España carga todavía con la penitencia del pecado original

 

¿Y España? Pues España carga todavía con la penitencia del pecado original. Que el Sahara fuera español desde la conferencia de Berlín (1884-1885) no tiene más legitimidad que la de cualquiera de los dominios coloniales europeos: me lo quedo en nombre de la civilización. Lo peor, sin embargo, no fue el modo de quedárselo sino el de abandonarlo en 1975. Al franquismo —ese régimen que a Abascal le parece mejor que un gobierno democrático— le debemos varias herencias podridas, entre ellas esa. Todo lo hizo mal. Casi no se le prestó atención hasta que el fosfato hizo su aparición y la política pesquera europea, de la que España estaba fuera, forzó a buscar nuevos caladeros; hasta 1967 no hubo ninguna institucionalización y la asamblea que se creó entonces (yemáa) era un consejo de jefes tribales con escasa relevancia; la única respuesta al movimiento autonomista saharaui fue, cómo no, la represión que incluyó la desaparición del líder del Movimiento de Liberación del Sahara, Basiri y, finalmente, se miró hacia Washington mientras Hasan II cruzaba la frontera para repartirse el pastel con Mauritania.

 

Lo último que necesita España es convertir el Tarajal en un nuevo carajal de su errática política respecto del norte de África

 

No acabó ahí el despropósito, pues la España de la Transición, que bastante tenía con sobrevivir, ni acabó por reconocer el dominio marroquí, ni por apoyar la autodeterminación auspiciada por la ONU. Peor aún, la sala de lo civil del Tribunal Supremo no hace nada, en 2017, sentenció que el Sahara, en realidad, nunca fue territorio español. Da igual que la mayoría de la sala, como indicó un sólido voto particular, no quisiera saber nada de la historia previa a 1976, porque de lo que se trataba era de denegar la nacionalidad española a saharauis nacidos antes de esa fecha. Indignante, pero cierto.

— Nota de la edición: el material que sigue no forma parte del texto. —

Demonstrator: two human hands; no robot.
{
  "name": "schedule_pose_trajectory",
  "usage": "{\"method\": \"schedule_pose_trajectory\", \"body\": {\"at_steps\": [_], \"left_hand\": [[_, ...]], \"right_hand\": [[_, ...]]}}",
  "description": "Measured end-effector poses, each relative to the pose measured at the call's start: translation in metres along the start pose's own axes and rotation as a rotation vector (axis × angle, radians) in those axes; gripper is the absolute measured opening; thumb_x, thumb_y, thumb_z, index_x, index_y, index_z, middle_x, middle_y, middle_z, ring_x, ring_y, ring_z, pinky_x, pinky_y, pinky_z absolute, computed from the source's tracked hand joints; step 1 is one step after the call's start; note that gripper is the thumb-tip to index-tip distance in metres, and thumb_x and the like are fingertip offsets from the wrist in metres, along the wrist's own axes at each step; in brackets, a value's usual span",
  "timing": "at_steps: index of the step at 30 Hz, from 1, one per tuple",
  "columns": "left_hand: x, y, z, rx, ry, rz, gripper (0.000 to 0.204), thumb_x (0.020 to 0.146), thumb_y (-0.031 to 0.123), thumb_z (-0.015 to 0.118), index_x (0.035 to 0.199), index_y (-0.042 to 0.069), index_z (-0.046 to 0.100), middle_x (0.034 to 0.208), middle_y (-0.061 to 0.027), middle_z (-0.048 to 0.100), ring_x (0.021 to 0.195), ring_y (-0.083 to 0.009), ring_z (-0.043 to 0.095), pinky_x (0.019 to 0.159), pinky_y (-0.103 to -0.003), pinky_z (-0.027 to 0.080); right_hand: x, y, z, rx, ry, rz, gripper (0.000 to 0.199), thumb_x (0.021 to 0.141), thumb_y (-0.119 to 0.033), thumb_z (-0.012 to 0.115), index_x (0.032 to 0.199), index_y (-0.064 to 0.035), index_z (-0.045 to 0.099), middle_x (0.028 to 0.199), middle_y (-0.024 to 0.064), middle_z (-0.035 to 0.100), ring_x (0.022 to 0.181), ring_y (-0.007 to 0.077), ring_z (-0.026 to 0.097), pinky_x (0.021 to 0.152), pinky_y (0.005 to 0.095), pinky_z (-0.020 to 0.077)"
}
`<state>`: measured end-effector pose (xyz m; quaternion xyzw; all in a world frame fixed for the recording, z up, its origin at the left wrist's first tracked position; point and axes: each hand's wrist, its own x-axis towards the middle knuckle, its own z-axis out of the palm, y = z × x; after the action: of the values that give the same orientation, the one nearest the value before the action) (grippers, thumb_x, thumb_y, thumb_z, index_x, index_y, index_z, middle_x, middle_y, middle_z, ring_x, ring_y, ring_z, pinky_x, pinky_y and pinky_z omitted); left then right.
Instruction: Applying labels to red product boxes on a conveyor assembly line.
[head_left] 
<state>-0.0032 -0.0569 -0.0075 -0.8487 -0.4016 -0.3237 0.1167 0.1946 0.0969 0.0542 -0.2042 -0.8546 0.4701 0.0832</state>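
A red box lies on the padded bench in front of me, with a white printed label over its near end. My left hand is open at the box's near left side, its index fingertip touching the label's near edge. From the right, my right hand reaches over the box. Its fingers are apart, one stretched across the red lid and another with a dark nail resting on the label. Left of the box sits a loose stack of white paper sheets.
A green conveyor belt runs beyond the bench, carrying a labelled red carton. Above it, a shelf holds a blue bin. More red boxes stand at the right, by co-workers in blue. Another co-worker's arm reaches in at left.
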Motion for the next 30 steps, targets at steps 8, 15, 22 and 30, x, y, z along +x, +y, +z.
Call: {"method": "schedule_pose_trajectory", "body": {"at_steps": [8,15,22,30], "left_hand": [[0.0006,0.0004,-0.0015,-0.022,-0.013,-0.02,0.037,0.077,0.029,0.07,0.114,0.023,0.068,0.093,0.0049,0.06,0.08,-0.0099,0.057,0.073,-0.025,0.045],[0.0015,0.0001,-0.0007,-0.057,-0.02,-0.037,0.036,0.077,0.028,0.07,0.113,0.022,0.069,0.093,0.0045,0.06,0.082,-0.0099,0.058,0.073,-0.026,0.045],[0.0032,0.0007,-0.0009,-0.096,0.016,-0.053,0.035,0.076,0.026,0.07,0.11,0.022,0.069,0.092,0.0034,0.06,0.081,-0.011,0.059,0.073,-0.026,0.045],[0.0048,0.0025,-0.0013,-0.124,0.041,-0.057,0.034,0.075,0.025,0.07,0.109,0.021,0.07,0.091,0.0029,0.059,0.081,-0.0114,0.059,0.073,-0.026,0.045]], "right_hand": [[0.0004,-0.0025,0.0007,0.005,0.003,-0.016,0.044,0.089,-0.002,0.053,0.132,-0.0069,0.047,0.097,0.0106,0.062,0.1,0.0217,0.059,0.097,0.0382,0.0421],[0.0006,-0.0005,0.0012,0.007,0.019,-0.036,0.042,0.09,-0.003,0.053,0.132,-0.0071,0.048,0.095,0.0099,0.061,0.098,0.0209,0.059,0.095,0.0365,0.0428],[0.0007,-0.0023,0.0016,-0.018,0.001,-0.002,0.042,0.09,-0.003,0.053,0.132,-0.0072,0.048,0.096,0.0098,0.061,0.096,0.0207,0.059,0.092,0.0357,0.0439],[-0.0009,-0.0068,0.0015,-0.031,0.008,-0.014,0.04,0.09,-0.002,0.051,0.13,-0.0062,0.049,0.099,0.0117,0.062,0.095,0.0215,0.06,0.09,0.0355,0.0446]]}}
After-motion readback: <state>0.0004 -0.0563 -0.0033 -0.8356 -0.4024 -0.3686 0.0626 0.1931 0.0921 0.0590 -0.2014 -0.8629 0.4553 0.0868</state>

Asi las cosas, lo último que necesita España es convertir el Tarajal en un nuevo carajal de su errática política respecto del norte de África. Lo que Marruecos ansía, Casado y Abascal lo piden a gritos, pero es que nunca tuvieron muy claro, parece, lo que es el Estado y, menos, la diplomacia. Bastante la hemos pifiado ya desde 1975, como para saber que lo primero es desinflamar y luego tomar decisiones que no son fáciles y que deberían pasar por buscar previamente un consenso en la Unión Europea. Lo que no tiene ningún sentido más allá de arañar un puñado de votos, es sacar ahora las plumas del orgullo nacional. España es UE y solo en en la UE encontrará una solución menos mala para estabilizar su relación con Marruecos.